I did manage to go the entire weekend without playing a single game with Jackson Tegu or Joe McDonald, which, I mean, what the hell guys. They were (along with John Aegard and the Richmond-Smiths) two of my most potent catalysts in getting involved with the Pacific Northwest gaming scene, and now they’ve retreated back to their frozen Canadia. This will be rectified, gentlemen!

GPNW alone is enough to make me reconsider moving to Seattle every year. Then I try to get anywhere in its blighted hellscape of streets and quickly discard that notion.
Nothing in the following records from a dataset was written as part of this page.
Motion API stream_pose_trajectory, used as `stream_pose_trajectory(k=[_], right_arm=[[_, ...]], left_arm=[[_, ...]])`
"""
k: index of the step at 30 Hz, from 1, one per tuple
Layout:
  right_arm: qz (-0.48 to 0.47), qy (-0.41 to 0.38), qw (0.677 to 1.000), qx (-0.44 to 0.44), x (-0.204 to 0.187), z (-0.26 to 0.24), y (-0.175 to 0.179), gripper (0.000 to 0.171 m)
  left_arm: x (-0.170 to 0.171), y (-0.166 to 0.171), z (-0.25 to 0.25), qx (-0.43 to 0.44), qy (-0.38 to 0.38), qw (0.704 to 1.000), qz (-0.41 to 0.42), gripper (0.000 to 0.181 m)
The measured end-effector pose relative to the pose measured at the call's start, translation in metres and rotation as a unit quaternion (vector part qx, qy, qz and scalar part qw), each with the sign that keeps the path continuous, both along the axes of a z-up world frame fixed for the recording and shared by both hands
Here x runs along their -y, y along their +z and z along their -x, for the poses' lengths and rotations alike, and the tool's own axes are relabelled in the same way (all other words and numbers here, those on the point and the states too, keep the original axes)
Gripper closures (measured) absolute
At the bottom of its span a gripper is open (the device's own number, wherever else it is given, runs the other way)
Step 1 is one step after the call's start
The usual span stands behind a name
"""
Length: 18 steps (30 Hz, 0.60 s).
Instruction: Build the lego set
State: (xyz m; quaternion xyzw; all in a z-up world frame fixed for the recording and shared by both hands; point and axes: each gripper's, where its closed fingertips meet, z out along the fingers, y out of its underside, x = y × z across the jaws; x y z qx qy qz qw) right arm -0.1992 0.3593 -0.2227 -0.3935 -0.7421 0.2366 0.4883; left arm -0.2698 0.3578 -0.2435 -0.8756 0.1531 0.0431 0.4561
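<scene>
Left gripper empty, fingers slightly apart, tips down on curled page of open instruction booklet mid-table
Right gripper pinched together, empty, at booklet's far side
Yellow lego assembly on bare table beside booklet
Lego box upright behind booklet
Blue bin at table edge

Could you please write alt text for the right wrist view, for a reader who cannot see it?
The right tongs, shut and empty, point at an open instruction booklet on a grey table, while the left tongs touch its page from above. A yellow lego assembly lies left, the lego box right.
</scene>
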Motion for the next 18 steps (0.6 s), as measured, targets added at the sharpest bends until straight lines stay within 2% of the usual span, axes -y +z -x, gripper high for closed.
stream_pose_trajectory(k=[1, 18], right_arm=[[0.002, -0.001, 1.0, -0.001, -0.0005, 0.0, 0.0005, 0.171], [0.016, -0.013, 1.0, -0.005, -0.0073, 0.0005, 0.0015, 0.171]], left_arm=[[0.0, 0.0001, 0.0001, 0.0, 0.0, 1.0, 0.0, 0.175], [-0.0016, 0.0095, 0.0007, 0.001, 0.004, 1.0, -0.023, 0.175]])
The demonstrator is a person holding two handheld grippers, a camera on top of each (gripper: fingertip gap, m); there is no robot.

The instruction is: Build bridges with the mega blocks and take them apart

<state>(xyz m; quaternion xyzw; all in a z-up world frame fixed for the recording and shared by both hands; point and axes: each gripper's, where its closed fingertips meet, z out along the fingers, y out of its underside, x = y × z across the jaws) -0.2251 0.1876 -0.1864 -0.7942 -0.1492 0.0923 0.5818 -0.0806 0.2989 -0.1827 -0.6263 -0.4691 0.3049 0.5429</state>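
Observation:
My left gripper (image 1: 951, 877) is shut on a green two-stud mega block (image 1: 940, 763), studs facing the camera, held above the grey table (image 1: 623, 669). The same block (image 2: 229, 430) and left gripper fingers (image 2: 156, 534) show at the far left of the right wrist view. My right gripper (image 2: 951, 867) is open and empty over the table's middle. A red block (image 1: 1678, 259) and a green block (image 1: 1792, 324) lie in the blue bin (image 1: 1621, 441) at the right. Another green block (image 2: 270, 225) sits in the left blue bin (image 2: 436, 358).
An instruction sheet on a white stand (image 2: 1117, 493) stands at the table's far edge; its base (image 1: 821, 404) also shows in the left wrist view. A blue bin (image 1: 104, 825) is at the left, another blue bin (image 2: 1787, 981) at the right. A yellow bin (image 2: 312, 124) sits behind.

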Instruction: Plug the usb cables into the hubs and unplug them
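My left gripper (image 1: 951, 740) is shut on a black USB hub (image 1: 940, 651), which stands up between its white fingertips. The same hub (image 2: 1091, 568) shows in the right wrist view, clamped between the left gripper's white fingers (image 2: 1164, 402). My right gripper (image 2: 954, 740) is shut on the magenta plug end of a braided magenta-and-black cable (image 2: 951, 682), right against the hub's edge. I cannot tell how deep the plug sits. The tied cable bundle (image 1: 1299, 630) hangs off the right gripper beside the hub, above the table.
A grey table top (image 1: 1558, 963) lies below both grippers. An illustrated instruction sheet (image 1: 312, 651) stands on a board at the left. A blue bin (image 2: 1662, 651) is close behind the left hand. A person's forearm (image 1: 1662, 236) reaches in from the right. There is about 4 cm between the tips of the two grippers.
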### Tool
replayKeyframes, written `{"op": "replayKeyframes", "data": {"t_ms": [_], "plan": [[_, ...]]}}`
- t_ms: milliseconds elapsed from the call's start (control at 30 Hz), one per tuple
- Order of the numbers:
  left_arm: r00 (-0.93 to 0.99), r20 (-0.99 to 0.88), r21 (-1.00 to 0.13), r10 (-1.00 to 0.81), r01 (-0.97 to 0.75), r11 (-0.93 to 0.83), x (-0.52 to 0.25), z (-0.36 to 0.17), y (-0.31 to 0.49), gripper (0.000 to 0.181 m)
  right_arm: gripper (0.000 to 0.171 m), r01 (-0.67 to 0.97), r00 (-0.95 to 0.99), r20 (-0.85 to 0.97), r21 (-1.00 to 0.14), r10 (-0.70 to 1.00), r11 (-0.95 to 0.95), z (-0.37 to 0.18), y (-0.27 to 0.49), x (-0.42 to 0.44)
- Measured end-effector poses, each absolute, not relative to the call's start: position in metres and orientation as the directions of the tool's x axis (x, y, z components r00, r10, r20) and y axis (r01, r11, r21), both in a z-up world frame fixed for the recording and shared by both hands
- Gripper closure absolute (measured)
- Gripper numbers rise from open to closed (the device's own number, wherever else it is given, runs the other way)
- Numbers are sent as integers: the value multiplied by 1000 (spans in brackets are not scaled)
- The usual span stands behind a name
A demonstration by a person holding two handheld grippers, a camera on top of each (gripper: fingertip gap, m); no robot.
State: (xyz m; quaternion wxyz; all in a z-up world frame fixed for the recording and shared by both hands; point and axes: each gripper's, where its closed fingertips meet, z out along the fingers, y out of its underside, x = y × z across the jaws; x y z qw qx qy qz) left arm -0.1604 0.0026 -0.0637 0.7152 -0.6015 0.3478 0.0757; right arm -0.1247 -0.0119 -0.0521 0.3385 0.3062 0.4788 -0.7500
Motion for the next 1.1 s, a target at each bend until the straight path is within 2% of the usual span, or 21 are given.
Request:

Go Play Northwest Con Report: Day One

PLAYING GAMES IS COMPLETELY AWESOME. Today I playtested a version of Agon hacked into Shadowrun and, even more successfully, a Dragonball Z-meets-epic-level-D&D-as-run-with-Beast Hunters game by Ryan Macklin called Mythender.

Just one day has made me actually want to go back and finish writing Welcome to the New World, the RPG I half-completed in 2005, not to mention the real-time tactical combat game I get really excited about every ten minutes and then get distracted before I write any ideas down. It’s like, oh. Is this why people go to cons?